Data Review

Visualization#

When the data is uploaded, the catalog is visualized with the help of hundreds of computer vision and NLP models, that process your data, and project the products on a 2D canvas. This enables you to visualize your data spread across the canvas, to quickly realize similarities and differences between the products, based on their relative distances from each other. To avoid clutter, not all data points are visualized at once but only a sample of it.

You would be able view all data points with the predicted value for which you can give feedback.

Visualization

Review Interaction#

Labeling data points#

You can review and correct a datapoint in two ways
- Drag and drop products into their respective classes below
- Hover on a product and choose a label from the dropdown
Labeled datapoint - The user action of assigning a class value to a datapoint marks a datapoint as a ‘labeled datapoint’. Once a datapoint is labeled it disappears from the working area. To view labeled data points, click on the class to open all data points labeled as that class

Predictions and Clusters#

A cluster is a group of similar products that’s predicted by the system. A cluster boundary represents a prediction confidence of 80%.
Predicted datapoint - A datapoint that falls within a cluster is a predicted datapoint. Data points predicted with a confidence over 80% will fall inside the cluster.
The data points with lower confidence in predictions will fall outside the cluster. These are considered unlabeled and unpredicted data, and can be referred to as outliers.
The user can continue drag and drop interactions with the clusters to convert predicted data points into labeled data points. Labeled data points disappear from the cluster/working area.
- Confirm prediction - Drag a datapoint from within the cluster and drop within the same cluster - This will confirm the systems prediction, and mark the datapoint as ‘labeled’
- Correct mispredictions - Dragging a datapoint from one cluster and dropping inside another cluster - This will correct a misprediction, and mark the datapoint ‘labeled’ as the new cluster class.
- Label unpredicted data - Dragging a datapoint from outside and dropping inside a cluster - This action is the same as dropping a datapoint into the class below - it will mark the datapoint ‘labeled’ as that cluster class.
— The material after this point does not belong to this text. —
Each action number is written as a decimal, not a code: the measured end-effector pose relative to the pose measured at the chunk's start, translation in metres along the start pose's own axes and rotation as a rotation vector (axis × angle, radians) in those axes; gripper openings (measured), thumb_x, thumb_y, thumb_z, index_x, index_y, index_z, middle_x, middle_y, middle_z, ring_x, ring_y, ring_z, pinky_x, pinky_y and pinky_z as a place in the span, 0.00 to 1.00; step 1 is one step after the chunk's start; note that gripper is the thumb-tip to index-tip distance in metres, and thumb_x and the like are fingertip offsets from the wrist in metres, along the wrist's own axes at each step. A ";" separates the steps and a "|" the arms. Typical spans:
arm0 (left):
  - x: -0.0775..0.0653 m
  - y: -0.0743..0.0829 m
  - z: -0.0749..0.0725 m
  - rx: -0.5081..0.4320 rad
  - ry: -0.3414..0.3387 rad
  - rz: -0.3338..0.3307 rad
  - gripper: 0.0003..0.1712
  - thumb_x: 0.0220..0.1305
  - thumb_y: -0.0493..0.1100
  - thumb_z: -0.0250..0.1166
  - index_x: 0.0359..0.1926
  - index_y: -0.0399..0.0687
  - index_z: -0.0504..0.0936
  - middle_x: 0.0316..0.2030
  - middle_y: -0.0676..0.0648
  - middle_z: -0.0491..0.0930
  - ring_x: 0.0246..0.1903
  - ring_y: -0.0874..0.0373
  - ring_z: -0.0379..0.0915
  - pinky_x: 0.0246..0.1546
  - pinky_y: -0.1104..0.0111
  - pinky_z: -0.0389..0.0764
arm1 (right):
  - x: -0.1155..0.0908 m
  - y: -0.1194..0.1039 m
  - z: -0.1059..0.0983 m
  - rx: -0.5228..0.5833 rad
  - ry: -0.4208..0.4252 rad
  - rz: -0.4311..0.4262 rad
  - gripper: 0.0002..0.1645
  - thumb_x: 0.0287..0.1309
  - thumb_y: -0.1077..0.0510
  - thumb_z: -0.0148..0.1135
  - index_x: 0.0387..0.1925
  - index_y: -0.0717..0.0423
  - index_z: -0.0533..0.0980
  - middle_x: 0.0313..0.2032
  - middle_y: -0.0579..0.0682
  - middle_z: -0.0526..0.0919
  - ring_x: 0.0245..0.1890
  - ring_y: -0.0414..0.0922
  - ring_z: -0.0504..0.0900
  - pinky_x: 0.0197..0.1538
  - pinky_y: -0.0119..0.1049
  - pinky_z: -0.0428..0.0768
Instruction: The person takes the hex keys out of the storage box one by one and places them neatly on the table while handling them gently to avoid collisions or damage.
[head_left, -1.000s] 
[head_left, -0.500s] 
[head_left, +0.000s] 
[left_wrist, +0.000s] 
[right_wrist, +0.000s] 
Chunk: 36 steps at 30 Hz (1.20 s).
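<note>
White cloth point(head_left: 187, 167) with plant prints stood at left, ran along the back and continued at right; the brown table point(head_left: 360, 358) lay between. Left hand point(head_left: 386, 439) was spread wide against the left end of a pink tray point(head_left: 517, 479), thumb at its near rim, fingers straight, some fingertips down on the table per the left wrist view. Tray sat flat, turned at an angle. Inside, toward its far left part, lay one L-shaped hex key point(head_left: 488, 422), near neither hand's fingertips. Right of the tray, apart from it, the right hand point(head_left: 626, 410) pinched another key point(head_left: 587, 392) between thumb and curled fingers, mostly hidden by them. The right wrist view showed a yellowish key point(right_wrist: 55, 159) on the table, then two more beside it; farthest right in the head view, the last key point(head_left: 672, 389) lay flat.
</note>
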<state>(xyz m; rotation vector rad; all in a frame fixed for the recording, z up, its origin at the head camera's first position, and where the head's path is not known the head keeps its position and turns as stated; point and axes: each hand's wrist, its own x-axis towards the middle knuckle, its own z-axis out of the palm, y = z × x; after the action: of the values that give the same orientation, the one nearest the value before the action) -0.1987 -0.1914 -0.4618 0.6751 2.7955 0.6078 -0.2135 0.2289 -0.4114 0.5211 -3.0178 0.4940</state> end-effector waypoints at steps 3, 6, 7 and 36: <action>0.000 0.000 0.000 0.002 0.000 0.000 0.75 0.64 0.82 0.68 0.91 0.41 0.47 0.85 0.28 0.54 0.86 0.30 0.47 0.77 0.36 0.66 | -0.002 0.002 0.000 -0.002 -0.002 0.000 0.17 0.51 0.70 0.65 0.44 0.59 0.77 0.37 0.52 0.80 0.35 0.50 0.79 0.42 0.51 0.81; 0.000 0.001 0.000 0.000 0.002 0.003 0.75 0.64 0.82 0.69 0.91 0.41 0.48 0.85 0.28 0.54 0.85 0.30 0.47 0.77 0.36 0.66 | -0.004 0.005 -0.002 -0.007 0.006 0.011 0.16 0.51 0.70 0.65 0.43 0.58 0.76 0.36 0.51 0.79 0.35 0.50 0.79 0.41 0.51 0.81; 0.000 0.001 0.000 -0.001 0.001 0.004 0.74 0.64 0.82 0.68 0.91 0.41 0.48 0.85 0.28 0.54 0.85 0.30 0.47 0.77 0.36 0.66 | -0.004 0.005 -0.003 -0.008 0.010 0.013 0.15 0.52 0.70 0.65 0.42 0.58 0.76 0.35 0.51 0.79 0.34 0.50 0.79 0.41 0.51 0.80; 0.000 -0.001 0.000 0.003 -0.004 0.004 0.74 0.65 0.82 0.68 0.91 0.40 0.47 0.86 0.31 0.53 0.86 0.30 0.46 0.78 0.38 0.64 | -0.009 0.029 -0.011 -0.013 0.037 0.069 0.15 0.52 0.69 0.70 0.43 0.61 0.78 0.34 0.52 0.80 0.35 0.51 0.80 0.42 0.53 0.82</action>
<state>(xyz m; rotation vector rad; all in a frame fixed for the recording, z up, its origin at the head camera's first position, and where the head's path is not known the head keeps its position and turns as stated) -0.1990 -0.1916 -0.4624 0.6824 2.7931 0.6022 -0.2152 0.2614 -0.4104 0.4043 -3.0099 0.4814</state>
Labeling data points in bulk#

Another powerful option is to review data in bulk.

Here the user can scan through a grid of similar products, and quickly select and label tens of data points at a time.

You can sort data based on confidence of prediction. And also filter the data by user labeled, System predicted data. Predicted data points have a grey tag, while labeled data points are blue.

Other bulk page feature includes Icon enlargement to size up/down icons as required.

-Switching working levels - Now that we have completed 99 - 100% at a category level, we can switch to reviewing a different level of the taxonomy. We repeat the review steps, very similar to the category level.

Switching taxonomy levels#

Once review at the current level is complete, it is recommended to switch to a child taxonomy level or a peer attribute to continue review.

In order to switch the taxonomy level, click the taxonomy level indicator to open up the taxonomy screen, and select the taxonomy level to switch to. When switching to a deeper level in the taxonomy, only the data points that have been labeled as the parent class will show up for review.

In this video, we look at how to switch the taxonomy level from parent to child node once the category has been reviewed. If the user switches taxonomy level to ‘Sleeve Length’ attribute under ‘Dress class, only those data points labeled/predicted as ‘Dresses’ will show up for reviewing for 'Sleeve Length'.

Menubar/Toolbar#

Zoom tool has the option to Zoom In, Zoom Out, Rectangular area selection and Zoom Reset

Image Size Icon enlargement to size up/down icons as required in the 2D canvas for better visibility

Labeling in Detailed view of a datapoint#

Hover over an image and click on the detail icon, to access all the attributes & values for that image to review predictions.

From here you can review one image at a time across all Taxonomy levels and accept the changes to prediction.

Metrics#

There’s a number of metrics that provide insights into the data review.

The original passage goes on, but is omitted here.